PROBLEM DESCRIPTION: Write the data out again in full, with no departure from the original.

BEGIN DATA EXCERPT

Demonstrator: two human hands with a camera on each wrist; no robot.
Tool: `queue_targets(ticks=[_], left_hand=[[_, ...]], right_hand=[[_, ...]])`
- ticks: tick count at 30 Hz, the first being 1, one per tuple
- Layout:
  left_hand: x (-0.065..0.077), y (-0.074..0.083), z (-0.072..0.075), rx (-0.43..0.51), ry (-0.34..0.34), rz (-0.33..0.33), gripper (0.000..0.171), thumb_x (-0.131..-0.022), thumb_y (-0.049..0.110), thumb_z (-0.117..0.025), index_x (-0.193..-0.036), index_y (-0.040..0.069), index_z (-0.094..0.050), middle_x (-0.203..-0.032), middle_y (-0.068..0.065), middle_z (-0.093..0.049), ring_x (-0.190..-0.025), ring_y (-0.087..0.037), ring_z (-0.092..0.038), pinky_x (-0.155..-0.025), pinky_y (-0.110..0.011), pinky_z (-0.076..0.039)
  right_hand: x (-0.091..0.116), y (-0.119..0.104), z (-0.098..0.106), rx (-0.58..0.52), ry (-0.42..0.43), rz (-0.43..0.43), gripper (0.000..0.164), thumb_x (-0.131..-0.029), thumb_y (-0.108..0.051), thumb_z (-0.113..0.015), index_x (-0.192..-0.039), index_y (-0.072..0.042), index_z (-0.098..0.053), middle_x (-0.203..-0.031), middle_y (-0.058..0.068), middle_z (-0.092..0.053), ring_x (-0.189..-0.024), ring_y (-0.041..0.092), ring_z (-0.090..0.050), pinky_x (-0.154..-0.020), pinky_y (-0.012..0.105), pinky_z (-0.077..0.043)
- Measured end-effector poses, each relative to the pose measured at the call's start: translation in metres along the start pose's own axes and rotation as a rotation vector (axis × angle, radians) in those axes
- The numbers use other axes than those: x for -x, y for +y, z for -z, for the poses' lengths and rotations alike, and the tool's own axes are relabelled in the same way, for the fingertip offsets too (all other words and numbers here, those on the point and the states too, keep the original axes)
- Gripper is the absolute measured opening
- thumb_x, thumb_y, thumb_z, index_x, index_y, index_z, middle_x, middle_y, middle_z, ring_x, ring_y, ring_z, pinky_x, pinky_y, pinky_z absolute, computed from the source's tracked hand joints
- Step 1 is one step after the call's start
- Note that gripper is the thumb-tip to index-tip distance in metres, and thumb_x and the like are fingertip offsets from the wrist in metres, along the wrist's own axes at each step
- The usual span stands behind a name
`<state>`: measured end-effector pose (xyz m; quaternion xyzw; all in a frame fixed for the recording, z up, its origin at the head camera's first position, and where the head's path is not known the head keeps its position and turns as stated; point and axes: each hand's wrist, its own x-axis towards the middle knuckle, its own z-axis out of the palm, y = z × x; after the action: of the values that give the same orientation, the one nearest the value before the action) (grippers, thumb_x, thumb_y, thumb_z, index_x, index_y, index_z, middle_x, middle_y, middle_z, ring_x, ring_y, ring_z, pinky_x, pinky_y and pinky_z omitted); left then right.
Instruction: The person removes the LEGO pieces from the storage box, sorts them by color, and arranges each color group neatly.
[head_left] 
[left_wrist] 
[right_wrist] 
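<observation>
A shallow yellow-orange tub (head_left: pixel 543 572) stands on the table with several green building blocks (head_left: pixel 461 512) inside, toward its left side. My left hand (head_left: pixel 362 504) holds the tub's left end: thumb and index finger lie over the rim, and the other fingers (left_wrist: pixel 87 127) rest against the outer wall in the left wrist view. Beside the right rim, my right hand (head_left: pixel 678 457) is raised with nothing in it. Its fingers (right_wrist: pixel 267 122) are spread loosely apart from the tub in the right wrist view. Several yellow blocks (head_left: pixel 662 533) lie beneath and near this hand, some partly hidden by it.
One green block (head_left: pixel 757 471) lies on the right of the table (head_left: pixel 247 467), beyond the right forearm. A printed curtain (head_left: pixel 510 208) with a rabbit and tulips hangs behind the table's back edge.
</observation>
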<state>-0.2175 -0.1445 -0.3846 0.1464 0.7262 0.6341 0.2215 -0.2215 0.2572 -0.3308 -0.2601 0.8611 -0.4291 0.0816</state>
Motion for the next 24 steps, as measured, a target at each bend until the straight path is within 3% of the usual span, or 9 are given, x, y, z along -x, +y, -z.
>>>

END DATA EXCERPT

SOLUTION TO THIS EXERCISE:
Demonstrator: two human hands with a camera on each wrist; no robot.
Tool: `queue_targets(ticks=[_], left_hand=[[_, ...]], right_hand=[[_, ...]])`
- ticks: tick count at 30 Hz, the first being 1, one per tuple
- Layout:
  left_hand: x (-0.065..0.077), y (-0.074..0.083), z (-0.072..0.075), rx (-0.43..0.51), ry (-0.34..0.34), rz (-0.33..0.33), gripper (0.000..0.171), thumb_x (-0.131..-0.022), thumb_y (-0.049..0.110), thumb_z (-0.117..0.025), index_x (-0.193..-0.036), index_y (-0.040..0.069), index_z (-0.094..0.050), middle_x (-0.203..-0.032), middle_y (-0.068..0.065), middle_z (-0.093..0.049), ring_x (-0.190..-0.025), ring_y (-0.087..0.037), ring_z (-0.092..0.038), pinky_x (-0.155..-0.025), pinky_y (-0.110..0.011), pinky_z (-0.076..0.039)
  right_hand: x (-0.091..0.116), y (-0.119..0.104), z (-0.098..0.106), rx (-0.58..0.52), ry (-0.42..0.43), rz (-0.43..0.43), gripper (0.000..0.164), thumb_x (-0.131..-0.029), thumb_y (-0.108..0.051), thumb_z (-0.113..0.015), index_x (-0.192..-0.039), index_y (-0.072..0.042), index_z (-0.098..0.053), middle_x (-0.203..-0.031), middle_y (-0.058..0.068), middle_z (-0.092..0.053), ring_x (-0.189..-0.024), ring_y (-0.041..0.092), ring_z (-0.090..0.050), pinky_x (-0.154..-0.020), pinky_y (-0.012..0.105), pinky_z (-0.077..0.043)
- Measured end-effector poses, each relative to the pose measured at the call's start: translation in metres along the start pose's own axes and rotation as a rotation vector (axis × angle, radians) in those axes
- The numbers use other axes than those: x for -x, y for +y, z for -z, for the poses' lengths and rotations alike, and the tool's own axes are relabelled in the same way, for the fingertip offsets too (all other words and numbers here, those on the point and the states too, keep the original axes)
- Gripper is the absolute measured opening
- thumb_x, thumb_y, thumb_z, index_x, index_y, index_z, middle_x, middle_y, middle_z, ring_x, ring_y, ring_z, pinky_x, pinky_y, pinky_z absolute, computed from the source's tracked hand joints
- Step 1 is one step after the call's start
- Note that gripper is the thumb-tip to index-tip distance in metres, and thumb_x and the like are fingertip offsets from the wrist in metres, along the wrist's own axes at each step
- The usual span stands behind a name
`<state>`: measured end-effector pose (xyz m; quaternion xyzw; all in a frame fixed for the recording, z up, its origin at the head camera's first position, and where the head's path is not known the head keeps its position and turns as stated; point and axes: each hand's wrist, its own x-axis towards the middle knuckle, its own z-axis out of the palm, y = z × x; after the action: of the values that give the same orientation, the one nearest the value before the action) (grippers, thumb_x, thumb_y, thumb_z, index_x, index_y, index_z, middle_x, middle_y, middle_z, ring_x, ring_y, ring_z, pinky_x, pinky_y and pinky_z omitted); left then right.
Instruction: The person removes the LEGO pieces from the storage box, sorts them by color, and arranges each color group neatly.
[head_left] 
[left_wrist] 
[right_wrist] 
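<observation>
A shallow yellow-orange tub (head_left: pixel 543 572) stands on the table with several green building blocks (head_left: pixel 461 512) inside, toward its left side. My left hand (head_left: pixel 362 504) holds the tub's left end: thumb and index finger lie over the rim, and the other fingers (left_wrist: pixel 87 127) rest against the outer wall in the left wrist view. Beside the right rim, my right hand (head_left: pixel 678 457) is raised with nothing in it. Its fingers (right_wrist: pixel 267 122) are spread loosely apart from the tub in the right wrist view. Several yellow blocks (head_left: pixel 662 533) lie beneath and near this hand, some partly hidden by it.
One green block (head_left: pixel 757 471) lies on the right of the table (head_left: pixel 247 467), beyond the right forearm. A printed curtain (head_left: pixel 510 208) with a rabbit and tulips hangs behind the table's back edge.
</observation>
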<state>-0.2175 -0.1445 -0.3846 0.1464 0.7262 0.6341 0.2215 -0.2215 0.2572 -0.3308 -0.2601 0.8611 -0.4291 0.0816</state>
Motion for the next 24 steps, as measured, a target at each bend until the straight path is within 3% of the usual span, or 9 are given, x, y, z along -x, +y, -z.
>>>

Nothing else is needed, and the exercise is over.